Apple’s quiet approach to artificial intelligence has long been a point of criticism. For years, analysts accused the company of falling behind its rivals, while firms like Microsoft, Meta, and OpenAI poured billions into AI research and infrastructure. But now, the tide appears to be turning. Recent reports suggest Apple’s slower, more deliberate path could prove to be a winning strategy.
Last week, news broke that Apple and Google are nearing a deal to power Siri’s next major upgrade in iOS 26.4. According to reports, Google has built a custom AI model alongside Apple to handle Siri’s new features.
Apple reportedly will pay around $1 billion a year for the collaboration, far less than the $20 billion Google already pays to remain Safari’s default search engine. The deal highlights Apple’s strength as a platform owner, using its ecosystem to integrate AI without taking on the same financial burden as its competitors.
The iPhone remains Apple’s greatest asset in this shift. It acts as both a product and a platform for AI experiences, whether through third-party apps, system tools like ChatGPT, or Apple’s own features. The company’s control over hardware, software, and services lets it roll out AI at scale, while keeping user privacy and performance in check. That gives it flexibility that other AI firms don’t have.
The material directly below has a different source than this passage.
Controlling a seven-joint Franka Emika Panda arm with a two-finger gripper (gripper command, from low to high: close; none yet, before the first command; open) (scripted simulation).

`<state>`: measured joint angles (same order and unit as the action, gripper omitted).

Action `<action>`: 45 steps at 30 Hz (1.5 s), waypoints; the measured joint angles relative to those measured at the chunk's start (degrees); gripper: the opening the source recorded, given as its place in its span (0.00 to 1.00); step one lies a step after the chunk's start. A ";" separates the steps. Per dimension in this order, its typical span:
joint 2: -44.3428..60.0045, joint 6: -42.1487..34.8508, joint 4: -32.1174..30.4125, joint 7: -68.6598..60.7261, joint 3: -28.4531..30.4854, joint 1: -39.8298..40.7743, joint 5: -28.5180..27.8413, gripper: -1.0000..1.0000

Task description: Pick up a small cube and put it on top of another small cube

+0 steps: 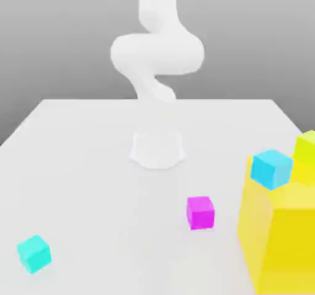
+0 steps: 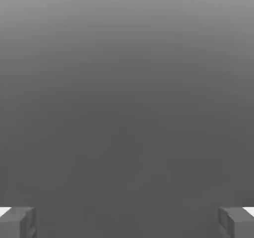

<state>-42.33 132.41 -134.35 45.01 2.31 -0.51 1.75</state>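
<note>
Small magenta-pink cube sits lower centre; big yellow block lower right carries a cyan cube; gripper fingers spread wide apart, empty

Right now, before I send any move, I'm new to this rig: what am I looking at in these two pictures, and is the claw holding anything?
The exterior view looks across a white table at the robot arm, a white jointed machine rising from its round base. On the table lie a small magenta cube near the middle front, a cyan cube at the exterior view's left, and a big yellow block at its right. A second cyan cube and a yellow-green cube sit on that block.

The hand view comes from a camera on the arm's hand. It shows the gripper, whose two grey fingertips stand wide apart with plain grey between them. The gripper is open and holds nothing.
</note>
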 joint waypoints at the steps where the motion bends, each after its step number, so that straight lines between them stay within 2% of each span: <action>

Wall Street Rethinks Apple’s AI Position
A new Bloomberg report by Ryan Vlastelica and Carmen Reinicke notes that investors are beginning to view Apple’s restraint as a strength. While companies like Meta and Microsoft face scrutiny for their massive AI spending, Apple’s measured investment looks increasingly sensible. Its capital expenditure sits around $14 billion for the fiscal year ending September 2026, compared with Microsoft’s projected $94 billion and Meta’s $70 billion for 2025.
That gap has insulated Apple from the volatility that has hit AI-driven stocks in recent weeks. When shares in major tech firms fell on concerns over AI spending, Apple’s stock remained almost flat.
Analysts like Brian Pollak from Evercore and Brian Mulberry from Zacks Investment Management argue that Apple’s cash reserves and balanced approach make it a defensive play in an overheated AI market.
While Apple still needs to improve its in-house AI capabilities, it benefits from tapping others’ models to deliver features to millions of users. In a market defined by excess spending and lofty expectations, Apple’s disciplined strategy appears not just cautious but quietly clever. The narrative that Apple is lagging in AI may soon need rewriting.